EXERCISE AIM: Beginning at the top of the data below, restate every line word for word until the line containing "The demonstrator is" has been included, and omit the pictures.
########
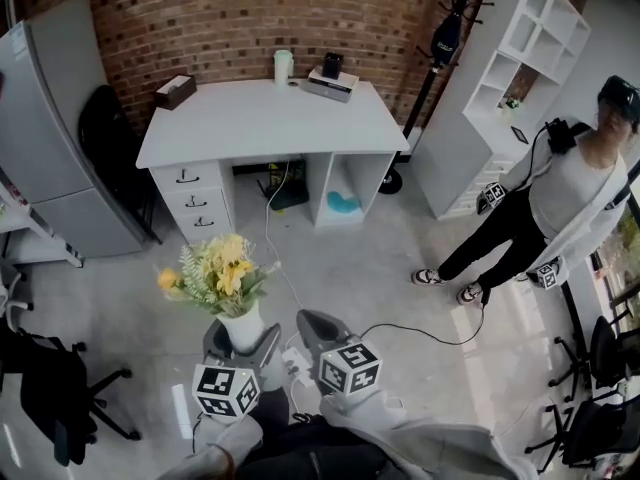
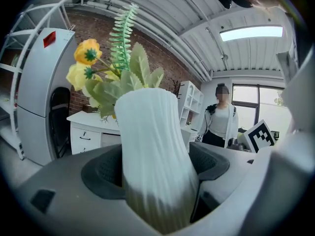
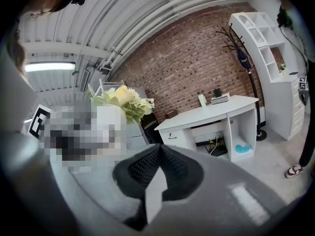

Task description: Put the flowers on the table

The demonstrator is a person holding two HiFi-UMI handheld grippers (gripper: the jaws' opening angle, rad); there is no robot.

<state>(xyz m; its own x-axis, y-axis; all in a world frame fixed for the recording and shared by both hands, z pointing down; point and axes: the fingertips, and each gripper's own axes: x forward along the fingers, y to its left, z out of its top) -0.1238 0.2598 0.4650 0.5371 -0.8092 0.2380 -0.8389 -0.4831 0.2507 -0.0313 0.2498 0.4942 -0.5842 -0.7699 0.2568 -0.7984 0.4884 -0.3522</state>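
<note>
Vase (image 2: 153, 146) of flowers (image 1: 215, 271) sat clamped in our left gripper (image 1: 241, 346), well short of table (image 1: 270, 118); right gripper (image 3: 158, 173) pinched closed on nothing. Risk we judged: vase tilting (single grip, top-heavy) if swung fast.

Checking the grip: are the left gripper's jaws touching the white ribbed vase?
Touching. The left gripper view shows the left gripper closed on the white ribbed vase, jaws against its sides.

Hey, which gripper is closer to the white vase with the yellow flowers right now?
Left. The left gripper is shut on the vase, with its jaws on either side of the body. The right gripper sits just to the vase's right, jaws together and empty.
</note>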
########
REPLY TO THE EXERCISE:
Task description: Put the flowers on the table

The demonstrator is a person holding two HiFi-UMI handheld grippers (gripper: the jaws' opening angle, rad); there is no robot.

The exercise is done, and nothing more is needed.